Окруженец. Затерянный в 1941-м (=Затерявшийся) (Мельнюшкин) - страница 159

Потапов зашевелился, и пришлось срочно закрывать глаза.

– Уже часа два как преставился. Я будить вас не стал. Какой смысл?

Все равно лежу, глаз не открываю, а слезы льются по щекам.

– Рана просто болит.

– Ага, понимаю.

Вот и поговорили.

Шевельнулся Фролов и тут же заскрипел зубами.

– Так, Гриха, ты кормить нас собираешься? – Наш пулеметчик выглядел не так уж и плохо, а голод вообще прекрасный признак. Наверное.

– Конечно, сходи за хворостом.

– Шутник, блин. Не положено мне, я ранетый в ходовую часть. Командир спит?

– Просыпался, похоже, опять уснул.

– А Зинчук?

– Навсегда.

– Хреново, но, похоже, шансов у него не было.

– Похоже.

– Ну чего расселся, жрать давай.

– Наглый ты, Мишка, как танк.

– Лучше я бы такой же непробиваемый был.

– Лучше такой же молчаливый.

Ага, вот так с шутками и прибаутками народ встречает Первомай. К смерти товарища ребята отнеслись как-то спокойно, почему тогда у меня глаза на мокром месте? Вроде бы печень отвечает за выработку каких-то то ли ферментов, то ли гормонов, влияющих на эмоциональную сферу, – вот и ответ.
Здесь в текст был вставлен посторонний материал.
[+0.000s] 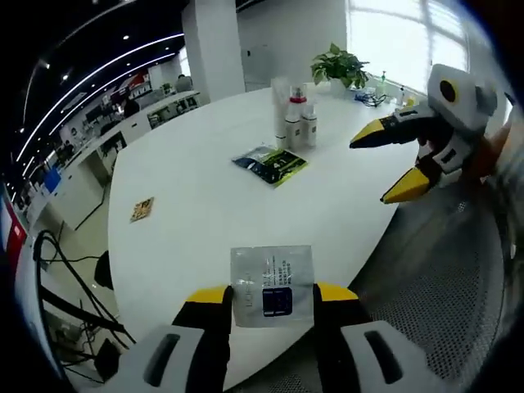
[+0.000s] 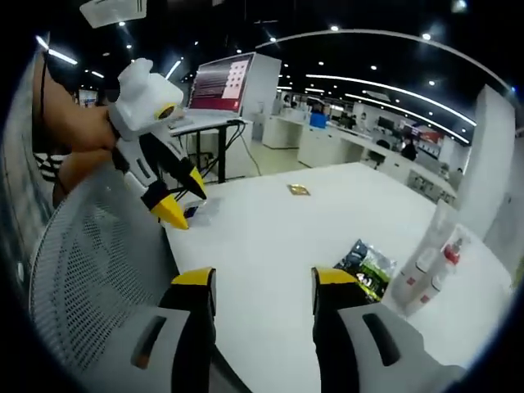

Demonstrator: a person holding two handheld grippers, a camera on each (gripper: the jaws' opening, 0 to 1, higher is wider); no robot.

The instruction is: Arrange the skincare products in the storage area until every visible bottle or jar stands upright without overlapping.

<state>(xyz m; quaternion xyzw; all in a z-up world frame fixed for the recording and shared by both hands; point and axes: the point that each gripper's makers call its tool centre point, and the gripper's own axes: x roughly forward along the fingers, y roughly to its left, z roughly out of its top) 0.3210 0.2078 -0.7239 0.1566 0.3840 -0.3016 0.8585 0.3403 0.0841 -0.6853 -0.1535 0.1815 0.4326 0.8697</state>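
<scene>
Left gripper [image 1: 272, 296]: jaws clamped on a flat clear sachet [image 1: 271, 286] with a dark label, held over the near edge of the white table [image 1: 188, 205].

Right gripper [image 2: 264, 282]: jaws apart, empty, hovering over the table [image 2: 262, 237] edge beside a mesh chair back [image 2: 90, 262].

Landmark: cluster of bottles [image 1: 295, 119] standing on the table.
- Bottles upright, packed close together, touching or nearly so; one has a red cap. Contents not readable.
- Green foil packet [image 1: 270, 164] lies flat just in front of the bottles.
- Small brown packet [image 1: 142, 209] lies well apart from the bottles, toward the table's far side.
- Potted plant [image 1: 340, 67] stands behind the bottles.

Handling, judged: sachet looks light, thin, floppy; pinch at an edge seam, as it is held now. Bottles look like rigid plastic, tall and narrow, so tip-prone; grip mid-body, not the cap. A nudge to one may topple its neighbours.
</scene>
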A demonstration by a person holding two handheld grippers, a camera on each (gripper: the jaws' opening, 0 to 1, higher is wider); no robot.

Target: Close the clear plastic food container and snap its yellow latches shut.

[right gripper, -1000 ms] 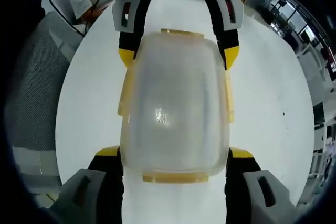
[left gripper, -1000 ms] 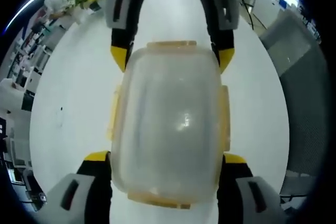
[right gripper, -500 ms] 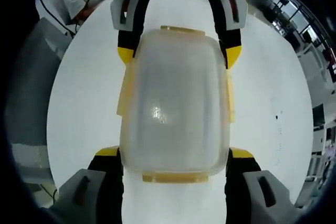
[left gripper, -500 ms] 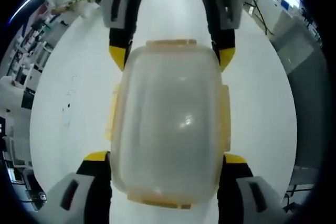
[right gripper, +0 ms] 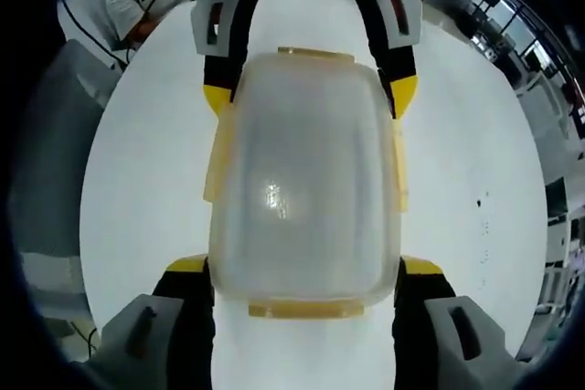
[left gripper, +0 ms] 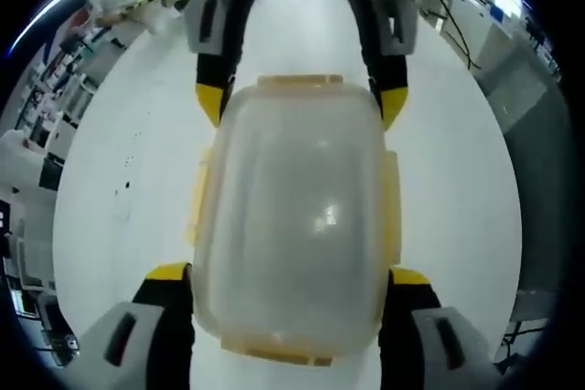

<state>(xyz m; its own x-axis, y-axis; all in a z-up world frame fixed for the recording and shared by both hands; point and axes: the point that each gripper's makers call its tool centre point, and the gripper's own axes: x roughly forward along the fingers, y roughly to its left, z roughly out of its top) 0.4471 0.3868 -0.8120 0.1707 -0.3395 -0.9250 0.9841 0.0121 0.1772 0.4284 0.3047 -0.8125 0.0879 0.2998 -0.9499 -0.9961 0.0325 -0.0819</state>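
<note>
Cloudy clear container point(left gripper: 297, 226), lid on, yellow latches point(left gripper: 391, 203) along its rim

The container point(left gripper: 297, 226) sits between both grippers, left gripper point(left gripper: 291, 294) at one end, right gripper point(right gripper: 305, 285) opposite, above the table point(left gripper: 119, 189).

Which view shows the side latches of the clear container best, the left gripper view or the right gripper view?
The left gripper view: both yellow side latches of the clear plastic food container stand out against the white table. In the right gripper view the container is equally close, but its side latches look paler.
</note>
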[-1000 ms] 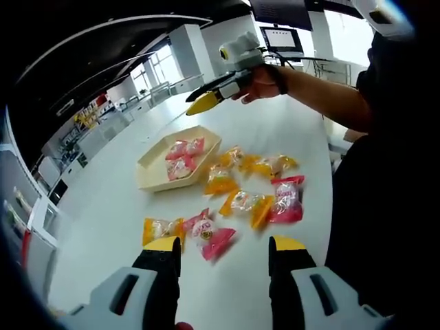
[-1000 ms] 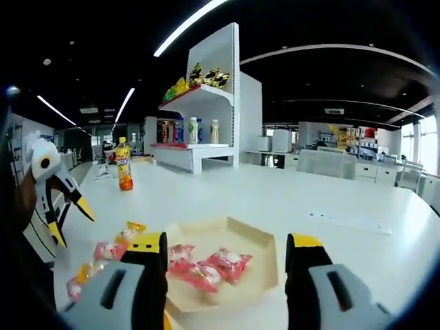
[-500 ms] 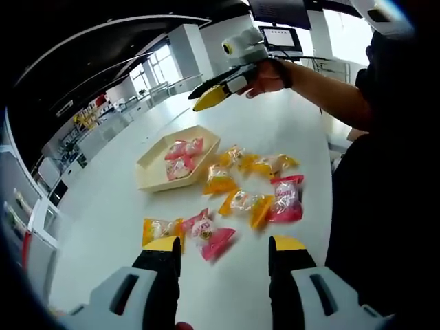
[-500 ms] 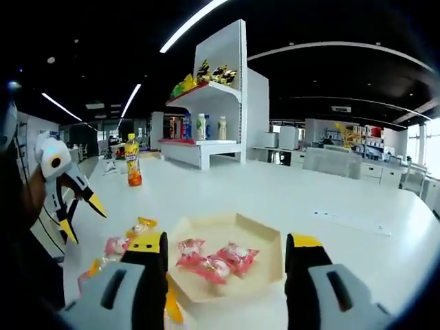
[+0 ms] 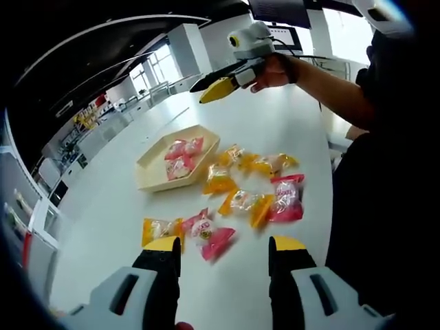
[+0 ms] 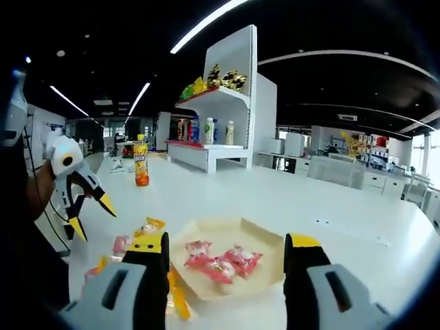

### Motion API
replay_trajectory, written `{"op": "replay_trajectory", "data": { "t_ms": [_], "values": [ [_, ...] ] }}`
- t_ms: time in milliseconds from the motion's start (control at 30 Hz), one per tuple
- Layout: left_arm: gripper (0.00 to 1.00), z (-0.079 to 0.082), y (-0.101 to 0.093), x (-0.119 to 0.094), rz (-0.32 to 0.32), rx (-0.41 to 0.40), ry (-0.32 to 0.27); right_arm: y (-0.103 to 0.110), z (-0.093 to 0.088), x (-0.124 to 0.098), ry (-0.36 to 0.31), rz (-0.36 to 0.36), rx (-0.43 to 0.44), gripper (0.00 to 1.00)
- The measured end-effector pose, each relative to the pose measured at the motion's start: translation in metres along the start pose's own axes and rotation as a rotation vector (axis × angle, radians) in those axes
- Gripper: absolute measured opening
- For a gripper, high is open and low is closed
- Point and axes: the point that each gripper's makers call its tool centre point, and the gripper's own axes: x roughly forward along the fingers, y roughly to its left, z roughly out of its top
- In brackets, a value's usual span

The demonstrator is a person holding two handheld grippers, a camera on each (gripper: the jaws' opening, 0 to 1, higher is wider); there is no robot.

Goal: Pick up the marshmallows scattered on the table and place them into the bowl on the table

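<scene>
A beige hexagonal bowl point(image 5: 147, 176) sits on the white table and holds a few pink marshmallow packets point(image 5: 181, 159). Several orange and pink packets lie scattered nearer me: a pink one point(image 5: 210, 235) just ahead of my left gripper point(image 5: 223, 247), an orange one point(image 5: 159, 229) beside it, another pink one point(image 5: 285, 199). My left gripper is open and holds nothing. My right gripper point(image 5: 203, 91) hangs in the air beyond the bowl, open and holding nothing. In the right gripper view it point(image 6: 225, 244) looks down over the bowl point(image 6: 275, 260), with the left gripper point(image 6: 93, 218) at the left.
The person's dark-clothed body point(image 5: 385, 179) stands at the table's right edge. An orange drink bottle point(image 6: 141, 161) stands far back on the table, before a white shelf unit point(image 6: 223, 130) with bottles and snacks. Bare tabletop point(image 6: 330, 199) stretches past the bowl.
The right gripper has risen and drifted away from the bowl, so the bowl looks smaller in its view. The left gripper and the packets have stayed put.
</scene>
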Motion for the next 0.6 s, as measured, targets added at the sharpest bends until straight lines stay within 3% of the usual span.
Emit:
{"op": "replay_trajectory", "data": {
  "t_ms": [600],
  "values": [
    [0.50, 0.0008, 0.0004, 0.0018, -0.006, 0.007, 0.005, 0.0008, -0.0021, -0.0095, 0.004, 0.014, -0.001, 0.66]
  ]
}}
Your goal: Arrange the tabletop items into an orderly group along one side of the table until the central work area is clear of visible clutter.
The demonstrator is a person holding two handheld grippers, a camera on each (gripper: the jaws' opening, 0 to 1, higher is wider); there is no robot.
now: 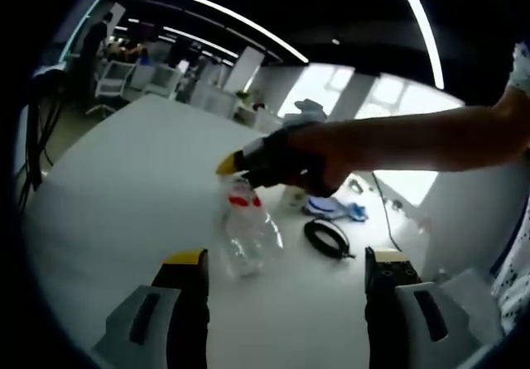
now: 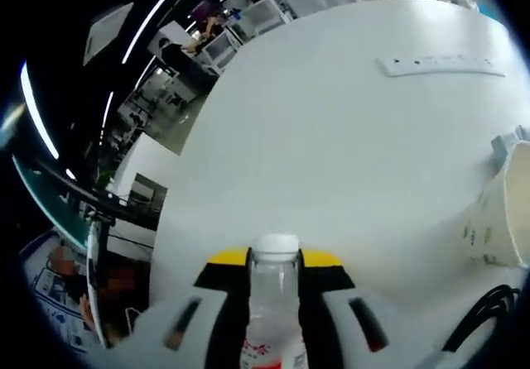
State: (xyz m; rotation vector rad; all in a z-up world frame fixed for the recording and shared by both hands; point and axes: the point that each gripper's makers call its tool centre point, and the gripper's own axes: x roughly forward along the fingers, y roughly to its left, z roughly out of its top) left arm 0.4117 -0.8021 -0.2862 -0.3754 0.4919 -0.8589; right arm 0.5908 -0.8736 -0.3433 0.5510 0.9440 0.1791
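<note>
The left gripper (image 1: 286,282) is held spread and empty, just short of the bottle (image 1: 246,232). The bottle is pinched at its neck by the right gripper (image 2: 274,263). Beyond it, a cable (image 1: 329,239), cup (image 2: 501,212) and cloth (image 1: 335,208) are left ungrouped; much is judged undone.

Ceiling light strips (image 1: 207,9) glare overhead; windows (image 1: 389,96) blown out; fisheye bending edges; soft blur.
</note>
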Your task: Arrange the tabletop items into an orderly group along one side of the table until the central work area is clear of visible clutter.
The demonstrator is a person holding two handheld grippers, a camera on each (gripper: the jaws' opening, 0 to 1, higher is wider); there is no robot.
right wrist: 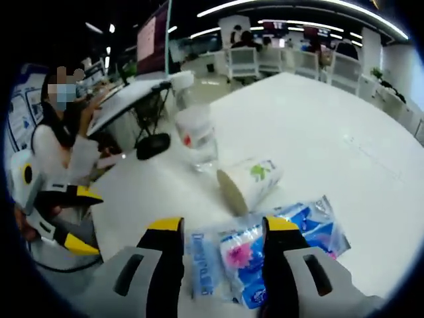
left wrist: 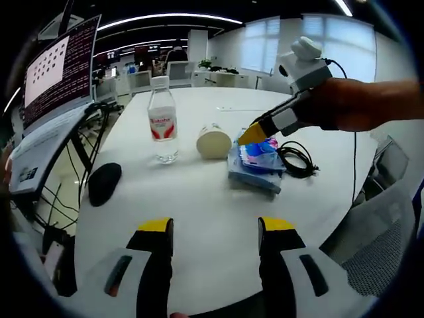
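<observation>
A blue tissue pack point(left wrist: 260, 163) lies flat on the white table point(left wrist: 199, 199), with a paper cup point(left wrist: 213, 142) on its side just left of it and a clear water bottle point(left wrist: 162, 119) upright further left. My right gripper point(left wrist: 254, 133), held by a hand, hovers at the pack's far edge. In the right gripper view its jaws stand wide apart, so the right gripper point(right wrist: 223, 228) is open over the tissue pack point(right wrist: 265, 255), with the cup point(right wrist: 248, 180) and bottle point(right wrist: 197, 132) beyond. My left gripper point(left wrist: 216, 226) is open over bare table near the front edge.
A black mouse point(left wrist: 105, 182) rests near the table's left edge. A coiled black cable point(left wrist: 298, 159) lies right of the pack. A laptop point(left wrist: 56, 73) on a stand is off to the left. A seated person point(right wrist: 59, 146) and my left gripper point(right wrist: 63, 218) are at the left.
</observation>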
– Чего раскаркались, спать мешаете.

– Товарищ командир, я вот пытаюсь Гришку заставить заняться приличествующей ему деятельностью, то бишь уходом за мужской частью нашего коллектива…

– А в морду?

– Не имеешь права, сестры милосердия не дерутся.

– Сейчас точно кто-то без жратвы останется.

– Все, хватит. Потапов, с тебя завтрак и могила.

Повисло молчание. Потапов тяжело встал, видно, тело затекло, и отправился за дровами, а на мою долю пришлось открывание банок. Фролова заставил резать хлеб, также доставшийся от эсэсовцев.

– Смотрите, товарищ командир, тут дата на упаковке.

Точно такая же упаковка от хлеба, что достался от охранников на первом мосту. И правда, дата пропечатана – март тысяча девятьсот тридцать девятого года.

– Не зачерствел?

– Нет, мягкий, и даже пахнет.

– Ну и ладно, значит, есть можно.

Еды нам оставили с запасом, что понятно – и забота о товарищах, которым неизвестно сколько куковать, и тащить на себе меньше. Двойная польза.

– Нога как?

– Нормально нога, – Фролов с опаской посмотрел на меня.

– Только не врать.

– Да не вру я, правда нормально. Ну, дергает иногда, еще чешется.

– Ну, если чешется, то и правда нормально. Хотя… Ладно, после завтрака глянем. Да не боись, тампон сегодня трогать не будем, только попробуем смочить раствором, а вот завтра скорее всего сменим.

– А может, не надо?

– Посмотрим.

Зинчука похоронили уже ближе к полудню. Салют был тихий – клацнули затворами да ударили бойки в пустые патронники, вот и вся пиротехника. Нет, речь я, конечно, толкнул, но только показалась она мне пустой и напичканной штампами. А что мог еще сказать? Что сказать о человеке, которого почти не знаешь? Не знаешь, кем он был и кем хотел стать, о чем мечтал, кого любил. Да, очень многие не получили даже этого – короткой безликой эпитафии, но, может, так даже честнее. Впрочем, речи над могилами нужны не мертвым, а тем, кто еще не мертв. Как бы так намекнуть окружающим, что над моей могилой не надо бы напыщенных славословий распылять. Намекнуть, конечно, можно, но не поймут – чаще мертвые лучшее знамя, чем живые. К сожалению.